### [ASSIGNMENT]
Given the listing below, write out exactly the lines starting with the line that has "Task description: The" and going on through the line that has "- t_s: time", both kept.

### [MATERIAL FOR THIS EXERCISE]
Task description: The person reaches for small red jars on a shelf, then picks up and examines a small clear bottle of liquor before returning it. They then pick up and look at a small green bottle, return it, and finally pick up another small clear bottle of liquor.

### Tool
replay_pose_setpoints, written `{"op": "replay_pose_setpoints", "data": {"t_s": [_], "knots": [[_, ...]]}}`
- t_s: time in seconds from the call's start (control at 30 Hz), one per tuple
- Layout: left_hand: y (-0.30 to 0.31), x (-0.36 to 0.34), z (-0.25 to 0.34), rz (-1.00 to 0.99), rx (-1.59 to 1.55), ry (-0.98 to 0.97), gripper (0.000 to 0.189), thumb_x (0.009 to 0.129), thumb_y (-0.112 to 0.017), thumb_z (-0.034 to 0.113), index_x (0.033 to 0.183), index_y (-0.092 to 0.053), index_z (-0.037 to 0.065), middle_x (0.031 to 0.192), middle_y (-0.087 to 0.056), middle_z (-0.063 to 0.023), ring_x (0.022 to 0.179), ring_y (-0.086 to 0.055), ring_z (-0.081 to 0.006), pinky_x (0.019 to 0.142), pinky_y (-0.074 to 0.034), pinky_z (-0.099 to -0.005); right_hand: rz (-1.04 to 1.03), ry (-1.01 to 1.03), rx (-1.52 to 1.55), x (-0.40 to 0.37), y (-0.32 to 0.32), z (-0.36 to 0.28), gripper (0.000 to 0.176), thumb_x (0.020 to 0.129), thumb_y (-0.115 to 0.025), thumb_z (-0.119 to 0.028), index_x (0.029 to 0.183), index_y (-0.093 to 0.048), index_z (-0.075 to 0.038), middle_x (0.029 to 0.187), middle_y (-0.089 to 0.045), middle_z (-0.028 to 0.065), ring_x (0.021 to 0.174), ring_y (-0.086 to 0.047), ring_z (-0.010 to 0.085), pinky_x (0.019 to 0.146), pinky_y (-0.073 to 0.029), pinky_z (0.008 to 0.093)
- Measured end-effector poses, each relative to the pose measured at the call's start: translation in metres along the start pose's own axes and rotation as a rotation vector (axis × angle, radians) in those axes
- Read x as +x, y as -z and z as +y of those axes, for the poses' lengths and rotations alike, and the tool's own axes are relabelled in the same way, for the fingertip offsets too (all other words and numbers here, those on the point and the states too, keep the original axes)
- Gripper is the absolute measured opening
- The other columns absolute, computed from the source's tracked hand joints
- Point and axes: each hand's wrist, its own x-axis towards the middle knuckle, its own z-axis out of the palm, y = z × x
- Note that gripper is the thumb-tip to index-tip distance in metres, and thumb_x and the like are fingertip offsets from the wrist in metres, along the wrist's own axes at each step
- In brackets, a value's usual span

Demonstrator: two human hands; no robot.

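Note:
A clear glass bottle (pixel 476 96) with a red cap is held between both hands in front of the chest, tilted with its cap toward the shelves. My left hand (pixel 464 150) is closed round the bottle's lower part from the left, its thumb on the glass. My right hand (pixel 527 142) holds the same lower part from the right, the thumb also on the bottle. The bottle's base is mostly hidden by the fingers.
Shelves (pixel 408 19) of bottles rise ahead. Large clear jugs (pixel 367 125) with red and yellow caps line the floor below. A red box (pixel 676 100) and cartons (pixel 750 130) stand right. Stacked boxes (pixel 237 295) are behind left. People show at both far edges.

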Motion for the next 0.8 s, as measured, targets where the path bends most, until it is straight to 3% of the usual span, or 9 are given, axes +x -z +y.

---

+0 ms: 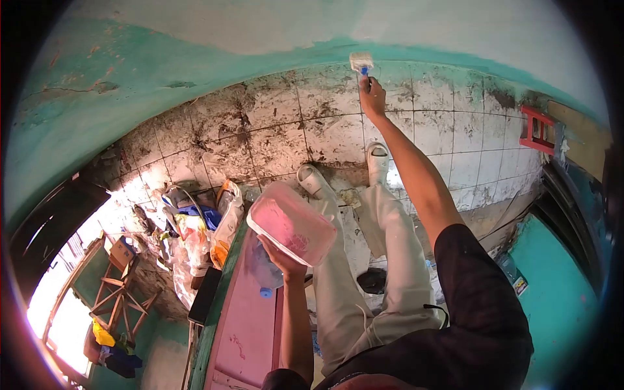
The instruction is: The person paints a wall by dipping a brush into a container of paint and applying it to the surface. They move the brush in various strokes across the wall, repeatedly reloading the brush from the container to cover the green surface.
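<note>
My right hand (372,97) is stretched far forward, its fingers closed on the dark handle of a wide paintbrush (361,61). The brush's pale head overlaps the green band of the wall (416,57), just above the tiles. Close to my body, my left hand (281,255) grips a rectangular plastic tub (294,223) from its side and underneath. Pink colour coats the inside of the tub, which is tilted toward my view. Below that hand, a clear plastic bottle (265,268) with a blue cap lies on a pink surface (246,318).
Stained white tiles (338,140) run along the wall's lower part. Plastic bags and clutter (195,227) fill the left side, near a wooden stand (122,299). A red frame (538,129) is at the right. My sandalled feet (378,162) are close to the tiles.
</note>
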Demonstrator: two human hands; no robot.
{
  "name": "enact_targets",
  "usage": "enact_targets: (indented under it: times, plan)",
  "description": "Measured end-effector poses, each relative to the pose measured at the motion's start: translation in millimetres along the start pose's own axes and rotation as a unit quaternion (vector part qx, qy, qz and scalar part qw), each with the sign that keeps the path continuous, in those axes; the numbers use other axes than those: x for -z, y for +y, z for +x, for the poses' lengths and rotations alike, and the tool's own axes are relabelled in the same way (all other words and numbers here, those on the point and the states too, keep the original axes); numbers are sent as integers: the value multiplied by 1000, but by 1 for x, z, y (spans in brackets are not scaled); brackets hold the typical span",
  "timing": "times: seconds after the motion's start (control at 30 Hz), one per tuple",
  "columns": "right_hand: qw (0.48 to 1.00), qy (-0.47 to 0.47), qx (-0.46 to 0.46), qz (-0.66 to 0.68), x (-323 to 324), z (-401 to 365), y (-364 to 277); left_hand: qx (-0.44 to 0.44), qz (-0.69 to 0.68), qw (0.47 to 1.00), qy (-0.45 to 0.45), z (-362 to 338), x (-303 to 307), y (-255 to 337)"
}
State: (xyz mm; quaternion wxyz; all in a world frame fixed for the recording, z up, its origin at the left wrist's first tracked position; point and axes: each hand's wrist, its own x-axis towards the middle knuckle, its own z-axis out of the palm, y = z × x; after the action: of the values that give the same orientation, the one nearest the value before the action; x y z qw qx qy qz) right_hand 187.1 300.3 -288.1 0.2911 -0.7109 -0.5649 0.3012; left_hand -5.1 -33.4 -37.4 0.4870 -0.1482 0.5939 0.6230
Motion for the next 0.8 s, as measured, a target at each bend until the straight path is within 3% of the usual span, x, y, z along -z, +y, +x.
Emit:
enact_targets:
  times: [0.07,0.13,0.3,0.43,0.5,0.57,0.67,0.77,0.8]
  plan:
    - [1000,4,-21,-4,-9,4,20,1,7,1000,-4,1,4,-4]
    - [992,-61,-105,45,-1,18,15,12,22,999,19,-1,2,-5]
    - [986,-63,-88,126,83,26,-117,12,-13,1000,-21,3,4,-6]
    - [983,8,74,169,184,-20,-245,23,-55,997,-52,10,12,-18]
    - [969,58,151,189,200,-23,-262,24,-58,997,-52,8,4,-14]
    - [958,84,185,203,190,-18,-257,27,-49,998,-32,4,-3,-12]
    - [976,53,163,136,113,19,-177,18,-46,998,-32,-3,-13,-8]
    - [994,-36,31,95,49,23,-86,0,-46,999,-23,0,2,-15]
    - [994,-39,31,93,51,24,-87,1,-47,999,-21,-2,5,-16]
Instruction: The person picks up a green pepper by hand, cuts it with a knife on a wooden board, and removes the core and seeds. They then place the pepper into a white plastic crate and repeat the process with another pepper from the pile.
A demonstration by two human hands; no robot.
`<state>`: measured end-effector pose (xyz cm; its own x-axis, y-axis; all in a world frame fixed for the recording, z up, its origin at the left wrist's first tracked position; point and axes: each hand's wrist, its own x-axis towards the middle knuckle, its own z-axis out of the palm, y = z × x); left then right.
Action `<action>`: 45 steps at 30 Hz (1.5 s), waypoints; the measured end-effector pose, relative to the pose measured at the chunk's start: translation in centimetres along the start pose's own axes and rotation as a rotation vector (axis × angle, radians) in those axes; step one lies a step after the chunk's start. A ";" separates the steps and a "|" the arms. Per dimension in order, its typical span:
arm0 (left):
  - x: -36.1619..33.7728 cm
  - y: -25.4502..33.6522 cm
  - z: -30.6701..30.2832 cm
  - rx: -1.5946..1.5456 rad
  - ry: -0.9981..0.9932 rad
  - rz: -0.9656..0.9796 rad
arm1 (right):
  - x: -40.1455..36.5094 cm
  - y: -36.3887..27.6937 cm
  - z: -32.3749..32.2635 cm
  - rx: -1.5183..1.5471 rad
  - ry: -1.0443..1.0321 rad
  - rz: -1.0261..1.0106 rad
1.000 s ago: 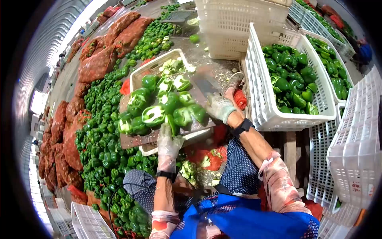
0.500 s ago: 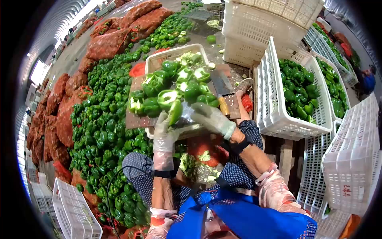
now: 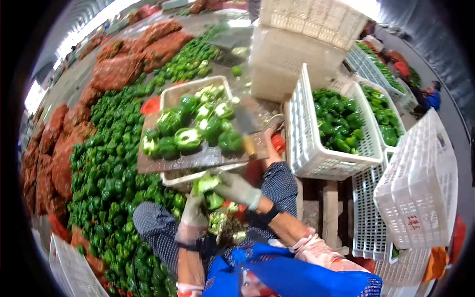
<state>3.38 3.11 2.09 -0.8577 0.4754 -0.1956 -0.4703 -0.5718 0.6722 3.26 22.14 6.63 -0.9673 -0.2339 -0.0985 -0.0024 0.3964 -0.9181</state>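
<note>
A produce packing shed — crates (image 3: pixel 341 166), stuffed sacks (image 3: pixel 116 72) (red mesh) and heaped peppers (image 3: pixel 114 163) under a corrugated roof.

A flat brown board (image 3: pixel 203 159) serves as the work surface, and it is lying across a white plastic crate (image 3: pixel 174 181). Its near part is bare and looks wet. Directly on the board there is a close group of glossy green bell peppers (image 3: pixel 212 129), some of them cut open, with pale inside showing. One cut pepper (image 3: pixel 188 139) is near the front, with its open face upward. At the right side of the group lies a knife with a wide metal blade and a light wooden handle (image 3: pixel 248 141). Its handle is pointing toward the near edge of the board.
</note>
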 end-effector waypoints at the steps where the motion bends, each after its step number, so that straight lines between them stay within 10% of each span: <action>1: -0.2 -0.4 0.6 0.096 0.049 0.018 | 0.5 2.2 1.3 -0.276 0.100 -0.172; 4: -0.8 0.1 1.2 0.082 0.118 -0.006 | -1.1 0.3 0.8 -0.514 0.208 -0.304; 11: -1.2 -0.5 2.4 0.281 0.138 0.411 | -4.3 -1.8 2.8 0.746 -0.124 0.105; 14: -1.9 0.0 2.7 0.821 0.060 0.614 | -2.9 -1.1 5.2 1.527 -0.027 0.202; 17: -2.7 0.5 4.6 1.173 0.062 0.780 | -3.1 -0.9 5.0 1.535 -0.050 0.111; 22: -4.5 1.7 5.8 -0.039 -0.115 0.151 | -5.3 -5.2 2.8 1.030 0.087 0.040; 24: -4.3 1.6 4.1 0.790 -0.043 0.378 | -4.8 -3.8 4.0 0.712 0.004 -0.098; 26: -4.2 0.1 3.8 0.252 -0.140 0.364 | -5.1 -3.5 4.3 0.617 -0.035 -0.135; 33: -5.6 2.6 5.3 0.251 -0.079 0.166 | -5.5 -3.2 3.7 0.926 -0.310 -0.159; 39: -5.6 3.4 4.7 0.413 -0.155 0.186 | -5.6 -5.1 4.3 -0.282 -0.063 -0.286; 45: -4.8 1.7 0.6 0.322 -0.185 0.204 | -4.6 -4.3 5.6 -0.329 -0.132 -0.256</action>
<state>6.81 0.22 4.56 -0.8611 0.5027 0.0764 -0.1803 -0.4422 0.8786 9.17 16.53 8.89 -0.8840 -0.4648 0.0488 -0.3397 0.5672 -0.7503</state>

### [TASK SOLUTION]
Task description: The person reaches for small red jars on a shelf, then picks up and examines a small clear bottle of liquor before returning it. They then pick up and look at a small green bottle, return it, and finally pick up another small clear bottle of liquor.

### Tool
replay_pose_setpoints, written `{"op": "replay_pose_setpoints", "data": {"t_s": [_], "knots": [[_, ...]]}}`
- t_s: time in seconds from the call's start (control at 30 Hz), one per tuple

No further answer is expected.